What the task asks: Repeat exactly what runs from the line with "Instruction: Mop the" through the last line of the material, and keep the pictures out of it.

Given entries:
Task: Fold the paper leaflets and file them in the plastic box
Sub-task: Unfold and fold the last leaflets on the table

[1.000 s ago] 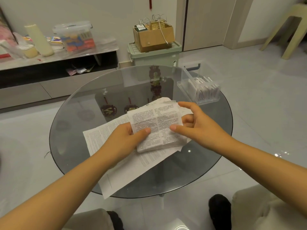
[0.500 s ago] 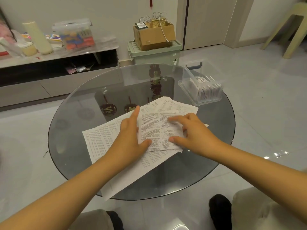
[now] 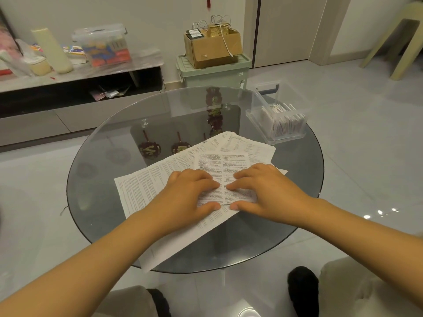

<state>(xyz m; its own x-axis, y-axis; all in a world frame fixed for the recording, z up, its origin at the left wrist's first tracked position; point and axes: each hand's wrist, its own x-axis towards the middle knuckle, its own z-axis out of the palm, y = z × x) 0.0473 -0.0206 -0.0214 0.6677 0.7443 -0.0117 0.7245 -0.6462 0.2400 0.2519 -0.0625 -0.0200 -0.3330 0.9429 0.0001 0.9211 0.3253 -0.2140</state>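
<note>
Round glass table (image 3: 109,143): bare glass at far and left parts, papers bunched at near-centre. Big flat sheet (image 3: 146,186) w/ its near corner hanging past table's near edge. Clear plastic box (image 3: 280,115) close to table's right rim, well apart from hands; open glass between box and papers.

Folded leaflet (image 3: 223,167) on top of flat sheets, near table centre. Near half covered by both hands, so lower edge mostly hidden; print too small to read. Another sheet (image 3: 242,144) poking out behind it, partly covered. Box contents = upright folded leaflets, count unclear thru plastic.

Leaflet long axis approx toward/away from camera, crease line down its middle, far edge pointing to back wall.

Left hand (image 3: 187,193) flat on leaflet's left half, fingers straight, pressing down. Right hand (image 3: 263,191) same on right half, palm down, pressing; fingertips of both nearly meeting at crease. No pinch, nothing lifted.
</note>
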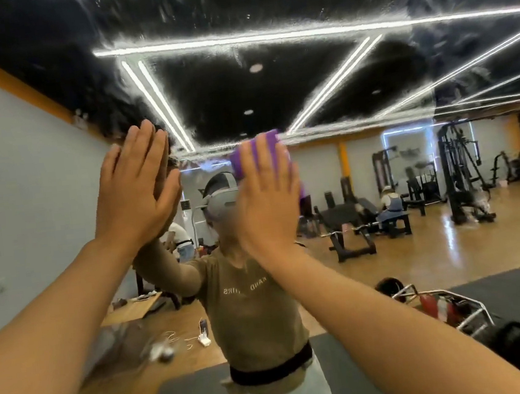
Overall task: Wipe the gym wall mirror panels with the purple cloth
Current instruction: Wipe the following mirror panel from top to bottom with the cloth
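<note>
The wall mirror panel (pixel 319 72) fills the view in front of me, with smeary wipe streaks across its upper part. My right hand (pixel 268 196) lies flat with straight fingers and presses the folded purple cloth (pixel 270 141) against the glass at head height. The cloth shows above and beside my fingers. My left hand (pixel 136 190) is flat on the mirror to the left, fingers straight, meeting its own reflection.
The mirror reflects a person in a tan shirt with a headset, gym benches, a cable machine (pixel 461 172) and another person seated. Black mats (pixel 519 291), a barbell frame (pixel 449 305) and cables on the wood floor show low in the reflection. A grey wall (pixel 20 190) stands left.
</note>
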The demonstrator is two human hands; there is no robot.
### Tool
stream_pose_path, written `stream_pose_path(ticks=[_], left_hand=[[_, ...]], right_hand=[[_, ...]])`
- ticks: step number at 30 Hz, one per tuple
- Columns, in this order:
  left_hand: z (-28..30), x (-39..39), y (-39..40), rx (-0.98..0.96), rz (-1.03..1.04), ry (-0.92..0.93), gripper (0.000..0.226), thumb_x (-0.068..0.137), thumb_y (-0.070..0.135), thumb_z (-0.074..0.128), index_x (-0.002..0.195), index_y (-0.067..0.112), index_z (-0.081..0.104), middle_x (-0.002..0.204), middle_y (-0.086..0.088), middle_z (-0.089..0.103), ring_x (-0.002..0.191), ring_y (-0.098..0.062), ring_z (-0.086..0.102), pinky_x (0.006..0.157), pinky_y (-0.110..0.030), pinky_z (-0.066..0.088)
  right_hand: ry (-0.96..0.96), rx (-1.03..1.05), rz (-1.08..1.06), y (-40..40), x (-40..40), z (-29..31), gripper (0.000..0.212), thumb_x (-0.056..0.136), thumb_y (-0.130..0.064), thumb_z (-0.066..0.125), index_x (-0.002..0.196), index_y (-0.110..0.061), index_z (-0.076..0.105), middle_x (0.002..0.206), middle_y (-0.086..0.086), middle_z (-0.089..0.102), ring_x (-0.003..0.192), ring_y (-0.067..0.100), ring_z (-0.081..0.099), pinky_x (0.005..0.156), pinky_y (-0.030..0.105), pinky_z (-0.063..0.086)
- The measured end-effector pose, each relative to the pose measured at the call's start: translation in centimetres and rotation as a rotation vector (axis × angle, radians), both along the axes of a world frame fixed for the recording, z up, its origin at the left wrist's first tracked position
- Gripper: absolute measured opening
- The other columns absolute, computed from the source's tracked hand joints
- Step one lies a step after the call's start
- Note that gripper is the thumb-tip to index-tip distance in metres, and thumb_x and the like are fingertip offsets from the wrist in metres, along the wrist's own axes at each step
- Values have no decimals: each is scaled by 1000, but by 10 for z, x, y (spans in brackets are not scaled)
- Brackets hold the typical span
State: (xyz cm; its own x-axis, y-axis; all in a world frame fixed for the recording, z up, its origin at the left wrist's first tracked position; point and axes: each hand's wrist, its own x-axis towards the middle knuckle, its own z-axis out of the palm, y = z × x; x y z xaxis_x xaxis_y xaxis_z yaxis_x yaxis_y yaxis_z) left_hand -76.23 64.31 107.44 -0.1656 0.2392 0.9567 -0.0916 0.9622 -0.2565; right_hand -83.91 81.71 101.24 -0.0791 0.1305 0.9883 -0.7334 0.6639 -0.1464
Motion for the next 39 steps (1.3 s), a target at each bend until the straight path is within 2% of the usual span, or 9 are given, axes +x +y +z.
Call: stream_pose_path(ticks=[4,8,12,15,21,26,29,36,39], left_hand=[[-1,3,-15,-108,18,-19,64,104,45,26,160,12,24,167,-10,18,155,-24,12,123,-29,-3],[-2,-1,-16,-116,-14,31,59,105,36,29,158,9,29,165,-12,24,154,-26,18,125,-29,0],[-4,1,-16,-117,-9,52,58,103,32,30,157,8,32,164,-12,27,153,-26,21,126,-33,7],[-6,2,-16,-81,47,62,61,102,34,30,158,10,29,165,-12,24,153,-27,21,125,-41,13],[-12,1,-15,111,59,91,64,101,38,24,160,13,23,168,-10,18,155,-24,13,125,-46,10],[-12,1,-17,94,20,82,62,102,34,23,160,11,24,167,-9,18,155,-22,12,125,-36,0],[-10,5,-21,64,17,56,61,104,35,22,160,11,22,168,-7,16,155,-20,10,124,-31,-3],[0,19,-48,-104,82,-37,59,105,36,20,160,13,24,167,-7,20,155,-20,16,122,-27,0],[4,25,-55,-165,98,-67,59,105,35,20,159,12,25,166,-7,22,154,-20,18,122,-30,6]], right_hand=[[89,211,27,-31,11,-25,57,102,-25,39,158,-18,28,166,5,24,156,27,13,126,47,8],[123,383,17,10,-5,-11,56,103,-28,36,158,-17,29,166,6,24,156,25,13,127,43,4],[-54,57,-5,80,-29,33,58,104,-24,39,160,-17,23,168,5,16,155,19,5,127,39,0],[-196,-139,-80,115,-41,53,58,107,-28,30,161,-15,14,169,7,10,156,25,4,127,43,2],[-231,-264,-86,72,-24,56,58,109,-25,31,162,-16,11,170,6,6,156,28,0,125,43,-3],[97,116,-16,-10,4,35,59,102,-22,43,159,-15,29,166,8,24,155,29,13,126,44,5],[208,334,24,-34,12,21,55,102,-25,39,156,-15,33,164,9,30,154,31,19,126,45,7],[411,875,-81,8,-10,36,52,104,-32,36,155,-20,38,163,7,32,153,29,22,126,45,10],[392,897,-72,21,-14,71,53,104,-32,36,156,-21,36,164,6,31,154,27,20,126,43,6]])
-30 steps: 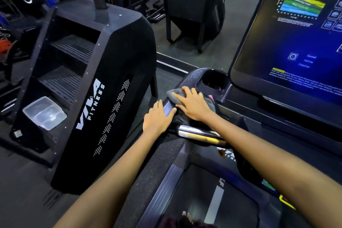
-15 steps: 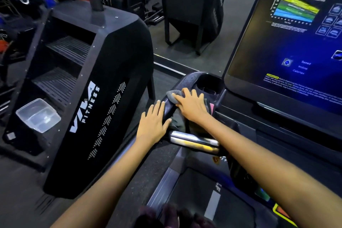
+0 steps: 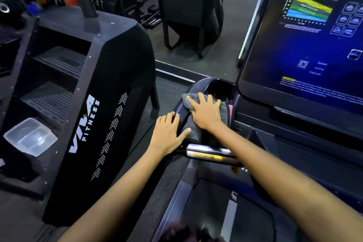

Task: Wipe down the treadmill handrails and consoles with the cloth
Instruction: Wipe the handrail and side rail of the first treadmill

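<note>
Near the middle of the head view, the right hand (image 3: 206, 113) presses its spread grip flat on the grey cloth (image 3: 193, 127), draped over the dark curved handrail (image 3: 181, 113) beside the cup holder (image 3: 222, 86). Just left, the left hand (image 3: 167, 133) rests with its grip spread flat on the rail. Bunched, soft cloth could slide off the rounded rail or snag the lit console (image 3: 306, 49) if pushed carelessly.
</note>
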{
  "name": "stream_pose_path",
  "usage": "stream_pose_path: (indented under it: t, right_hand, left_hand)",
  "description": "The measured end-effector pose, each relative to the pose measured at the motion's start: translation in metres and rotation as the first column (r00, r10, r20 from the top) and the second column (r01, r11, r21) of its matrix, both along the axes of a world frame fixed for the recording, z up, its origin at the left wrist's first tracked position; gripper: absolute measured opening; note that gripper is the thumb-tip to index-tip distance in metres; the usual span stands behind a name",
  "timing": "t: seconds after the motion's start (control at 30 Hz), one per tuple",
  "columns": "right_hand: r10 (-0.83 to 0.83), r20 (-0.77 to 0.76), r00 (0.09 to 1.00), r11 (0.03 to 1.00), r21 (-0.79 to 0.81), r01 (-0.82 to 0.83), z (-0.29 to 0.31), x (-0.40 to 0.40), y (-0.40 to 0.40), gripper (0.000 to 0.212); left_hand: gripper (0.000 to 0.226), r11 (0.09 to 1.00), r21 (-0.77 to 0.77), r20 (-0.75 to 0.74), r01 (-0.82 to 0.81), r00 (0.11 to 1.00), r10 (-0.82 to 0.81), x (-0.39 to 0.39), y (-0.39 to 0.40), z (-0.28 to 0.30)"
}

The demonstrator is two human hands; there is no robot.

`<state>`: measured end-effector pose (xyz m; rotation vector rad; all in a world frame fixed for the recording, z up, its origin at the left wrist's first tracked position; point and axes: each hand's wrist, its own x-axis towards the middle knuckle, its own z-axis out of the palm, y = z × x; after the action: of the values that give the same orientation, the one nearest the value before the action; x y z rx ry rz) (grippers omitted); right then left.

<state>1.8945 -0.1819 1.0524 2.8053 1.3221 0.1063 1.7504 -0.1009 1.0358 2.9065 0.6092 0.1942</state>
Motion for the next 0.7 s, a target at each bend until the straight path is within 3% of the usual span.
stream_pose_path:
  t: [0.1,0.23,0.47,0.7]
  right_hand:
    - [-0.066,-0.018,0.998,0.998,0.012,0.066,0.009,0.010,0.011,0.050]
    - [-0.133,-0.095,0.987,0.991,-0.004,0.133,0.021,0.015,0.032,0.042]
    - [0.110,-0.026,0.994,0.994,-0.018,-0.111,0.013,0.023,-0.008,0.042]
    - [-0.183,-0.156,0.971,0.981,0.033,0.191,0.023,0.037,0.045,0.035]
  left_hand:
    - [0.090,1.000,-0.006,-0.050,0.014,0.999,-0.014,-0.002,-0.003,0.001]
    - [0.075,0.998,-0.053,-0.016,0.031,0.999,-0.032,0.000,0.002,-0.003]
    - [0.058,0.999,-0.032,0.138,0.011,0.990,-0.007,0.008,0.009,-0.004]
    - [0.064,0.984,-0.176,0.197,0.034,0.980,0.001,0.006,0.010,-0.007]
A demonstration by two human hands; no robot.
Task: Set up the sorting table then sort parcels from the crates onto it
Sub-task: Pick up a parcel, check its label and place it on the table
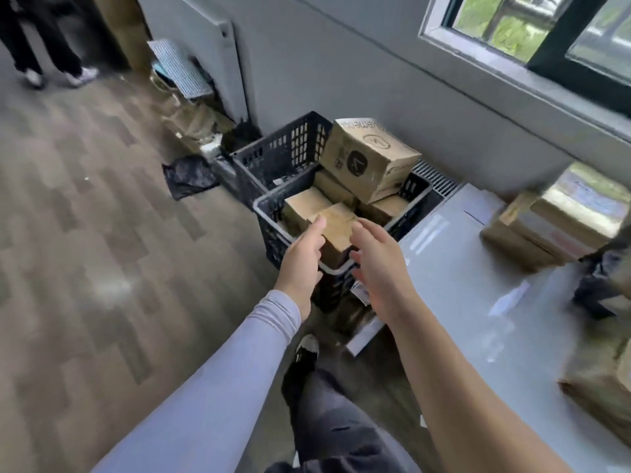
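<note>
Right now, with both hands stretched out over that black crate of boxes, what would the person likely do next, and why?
Probably close both hands on the small brown parcel nearest them. The left hand and right hand are open, one on each side of it, holding nothing. It lies at the near edge of the black crate, and the grey table stands just beside the crate.

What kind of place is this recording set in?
Probably an indoor parcel-sorting room or small mailroom. A black crate holds cardboard parcels, more parcels sit on a grey table under a window, and both hands reach toward the crate.
</note>
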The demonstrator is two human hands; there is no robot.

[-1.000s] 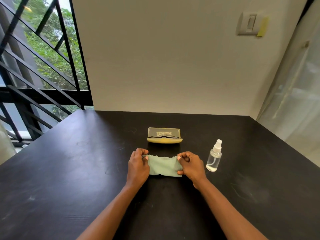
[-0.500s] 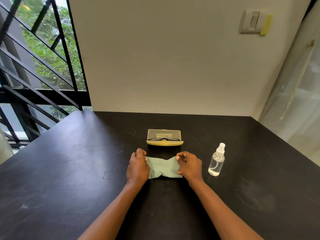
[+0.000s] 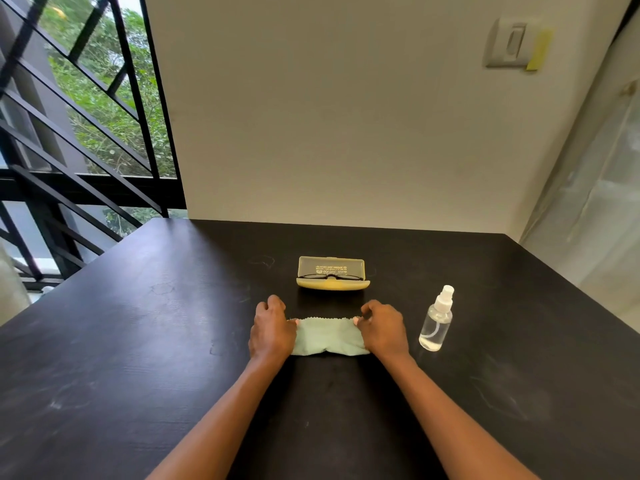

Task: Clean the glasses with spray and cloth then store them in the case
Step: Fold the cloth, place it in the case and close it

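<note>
A pale green cleaning cloth point(image 3: 329, 337) lies stretched between my hands on the black table point(image 3: 138, 341). My left hand point(image 3: 272, 329) pinches its left end and my right hand point(image 3: 382, 329) pinches its right end, fingers curled. Beyond the cloth a yellow glasses case point(image 3: 332, 285) stands open with its clear lid up, and black-framed glasses point(image 3: 330, 276) lie inside it. To the right of my right hand a small clear spray bottle point(image 3: 436, 320) with a white nozzle stands upright.
The table meets a beige wall point(image 3: 329, 133) at the back. A black metal railing point(image 3: 69, 150) and window are at the left, a translucent curtain point(image 3: 595, 202) at the right. A wall switch point(image 3: 512, 43) sits high on the right.
My hands have pulled the cloth's ends a little further apart, so the cloth lies flatter and straighter. The case, glasses and bottle have stayed where they were; the camera tilted slightly.
</note>
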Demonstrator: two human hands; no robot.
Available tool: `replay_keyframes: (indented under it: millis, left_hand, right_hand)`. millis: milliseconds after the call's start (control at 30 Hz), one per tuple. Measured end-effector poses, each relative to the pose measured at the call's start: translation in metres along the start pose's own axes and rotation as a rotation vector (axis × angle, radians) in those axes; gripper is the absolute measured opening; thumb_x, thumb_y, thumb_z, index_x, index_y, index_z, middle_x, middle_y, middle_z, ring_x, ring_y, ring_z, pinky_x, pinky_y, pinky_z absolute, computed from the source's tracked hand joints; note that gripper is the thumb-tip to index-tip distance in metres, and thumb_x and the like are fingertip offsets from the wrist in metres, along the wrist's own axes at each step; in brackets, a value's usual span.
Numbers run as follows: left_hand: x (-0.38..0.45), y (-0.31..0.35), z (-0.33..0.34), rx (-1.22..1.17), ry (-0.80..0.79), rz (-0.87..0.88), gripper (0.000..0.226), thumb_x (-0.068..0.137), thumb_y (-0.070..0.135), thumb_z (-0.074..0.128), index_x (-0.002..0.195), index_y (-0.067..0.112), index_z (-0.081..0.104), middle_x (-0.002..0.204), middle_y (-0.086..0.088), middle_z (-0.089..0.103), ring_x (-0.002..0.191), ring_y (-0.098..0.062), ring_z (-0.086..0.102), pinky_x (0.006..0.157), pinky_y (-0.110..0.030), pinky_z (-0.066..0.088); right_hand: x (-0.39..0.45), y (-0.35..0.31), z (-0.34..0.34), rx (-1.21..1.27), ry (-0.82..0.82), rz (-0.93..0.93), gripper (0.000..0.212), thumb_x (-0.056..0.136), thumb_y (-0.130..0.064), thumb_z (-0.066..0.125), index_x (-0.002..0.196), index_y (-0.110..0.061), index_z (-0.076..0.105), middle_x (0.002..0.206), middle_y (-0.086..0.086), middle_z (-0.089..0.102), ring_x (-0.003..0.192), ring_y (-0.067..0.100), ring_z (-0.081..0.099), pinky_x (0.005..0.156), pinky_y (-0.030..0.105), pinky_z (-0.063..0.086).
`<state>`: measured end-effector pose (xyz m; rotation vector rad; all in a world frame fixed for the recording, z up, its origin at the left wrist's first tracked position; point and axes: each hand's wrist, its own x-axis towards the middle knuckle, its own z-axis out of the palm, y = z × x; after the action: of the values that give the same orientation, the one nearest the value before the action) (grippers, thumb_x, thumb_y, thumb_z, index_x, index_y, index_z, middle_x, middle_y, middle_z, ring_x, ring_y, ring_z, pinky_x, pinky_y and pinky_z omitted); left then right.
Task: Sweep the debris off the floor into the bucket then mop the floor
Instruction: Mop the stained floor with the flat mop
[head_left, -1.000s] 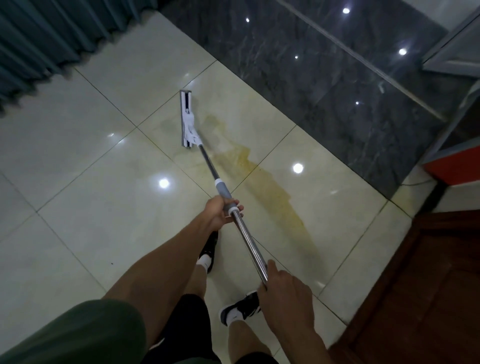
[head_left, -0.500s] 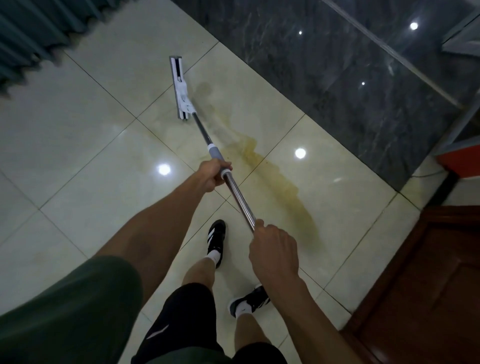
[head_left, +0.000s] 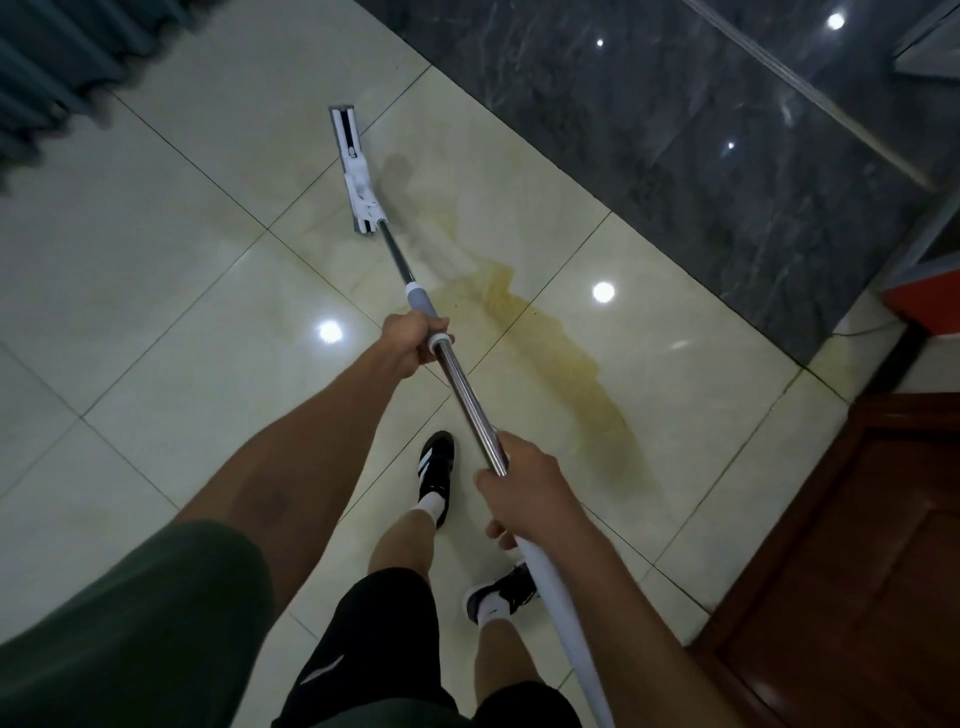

Your solution:
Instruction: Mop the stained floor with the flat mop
[head_left, -1.000s] 
[head_left, -0.500s] 
[head_left, +0.000s] 

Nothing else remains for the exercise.